The constant battle to secure data such as intellectual property or financial information can be won using big data analysis.
With the development of technology, there are newer areas with security risks. For example, it is important to analyze the security of private data on the cloud, and the ability to distinguish valuable information from useless data. With this analysis, it would be easier to raise an alarm in real time if something exceptional happens, indicating a security breach.
There are patterns in the large volumes of data that cannot be extracted by humans. Big data analysis can extract the required data, abstract it, and find good patterns and anomalies. Although big data analysis can be costly, it can save a lot of money as cyber crime costs billions of dollars to businesses and governments each year.

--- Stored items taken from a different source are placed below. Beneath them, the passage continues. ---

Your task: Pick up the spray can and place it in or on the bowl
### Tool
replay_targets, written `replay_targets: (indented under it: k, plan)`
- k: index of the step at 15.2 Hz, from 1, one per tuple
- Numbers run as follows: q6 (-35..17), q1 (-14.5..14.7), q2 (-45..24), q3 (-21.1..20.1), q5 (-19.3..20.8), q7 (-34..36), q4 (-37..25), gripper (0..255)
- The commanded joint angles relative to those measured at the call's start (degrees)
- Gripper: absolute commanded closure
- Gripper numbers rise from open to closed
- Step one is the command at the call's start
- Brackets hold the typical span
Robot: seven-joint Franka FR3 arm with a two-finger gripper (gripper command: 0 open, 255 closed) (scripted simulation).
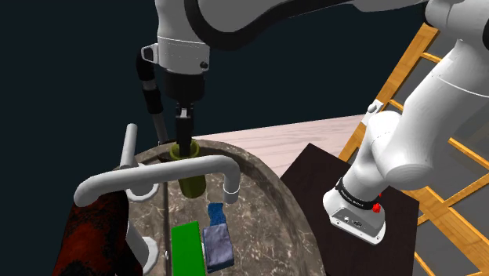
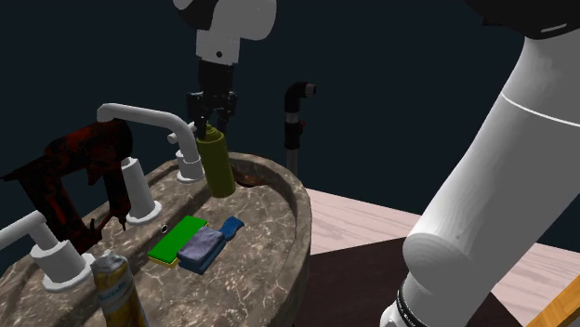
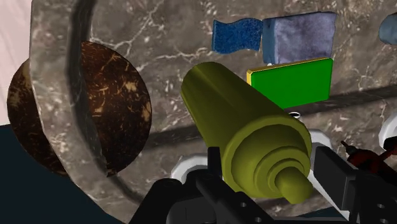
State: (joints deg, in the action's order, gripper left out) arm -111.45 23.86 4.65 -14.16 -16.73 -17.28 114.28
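**Olive can gripped at its top, over the stone basin**

The all-black two-finger gripper (image 2: 212, 119) points straight down, and its fingers (image 3: 333, 170) are clamped on either side of the stepped cap of the olive-green cylindrical spray can (image 2: 219, 165). The can hangs upright under the hand, inside the grey marbled stone oval basin (image 2: 279, 237). I cannot tell whether its base touches the basin floor.

Just past the can on the basin floor lies a flat green rectangular pad with a yellow edge (image 3: 291, 81). Beside the pad are a blue-grey block (image 3: 300, 37) and a small crumpled dark-blue piece (image 3: 236, 35), which touch each other.

The dark brown round bowl (image 3: 111, 105) sits near the can at the basin's end. In the wrist view the basin's rim crosses in front of it. In the second exterior view it peeks out just behind the can.

White curved taps (image 1: 157, 176) stand along the basin's side, with a dark red and black tool (image 2: 70, 176) beside them. A yellow and blue can (image 2: 116, 290) stands on the basin's ledge, well apart from the gripper. A black pipe (image 2: 296, 116) rises behind the basin.
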Motion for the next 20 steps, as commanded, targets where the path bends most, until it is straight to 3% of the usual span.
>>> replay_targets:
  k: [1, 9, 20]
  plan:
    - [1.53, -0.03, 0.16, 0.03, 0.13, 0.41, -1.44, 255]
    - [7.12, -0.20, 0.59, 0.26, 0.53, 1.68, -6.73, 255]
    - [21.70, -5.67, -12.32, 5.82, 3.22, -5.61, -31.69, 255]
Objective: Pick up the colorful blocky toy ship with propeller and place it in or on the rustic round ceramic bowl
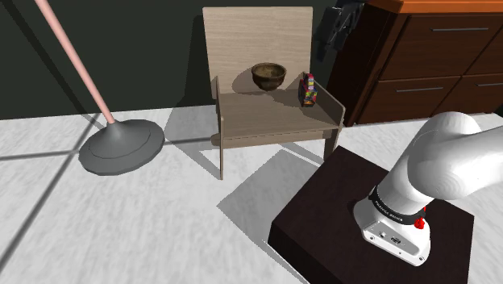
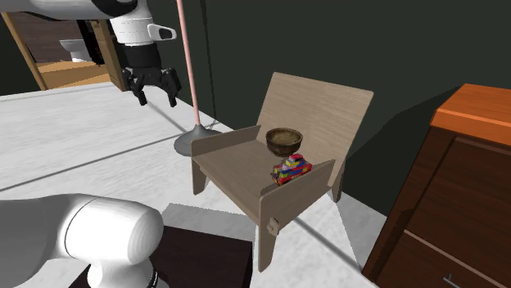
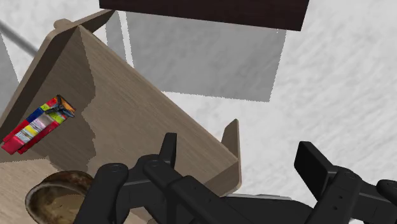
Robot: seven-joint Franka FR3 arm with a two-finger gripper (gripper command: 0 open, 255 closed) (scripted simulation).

Interpol estimates say that the cost of cyber crimes in the global economy is running to several billions of dollars each year. The 2012 Cyber Crime Report by Norton calculated the global costs of cybercrime, which came out to almost $110 billion. When these costs are considered, big data analysis seems like a viable option.
Studies suggest that companies that capture and use big data for decision making purposes have a higher ROI than their competitors. The McKinsey Global Institute says that big data has the potential to generate large productivity growth for public and healthcare sectors. It can also increase the margins for retailers, thus creating better employment opportunities in the data analysis industry.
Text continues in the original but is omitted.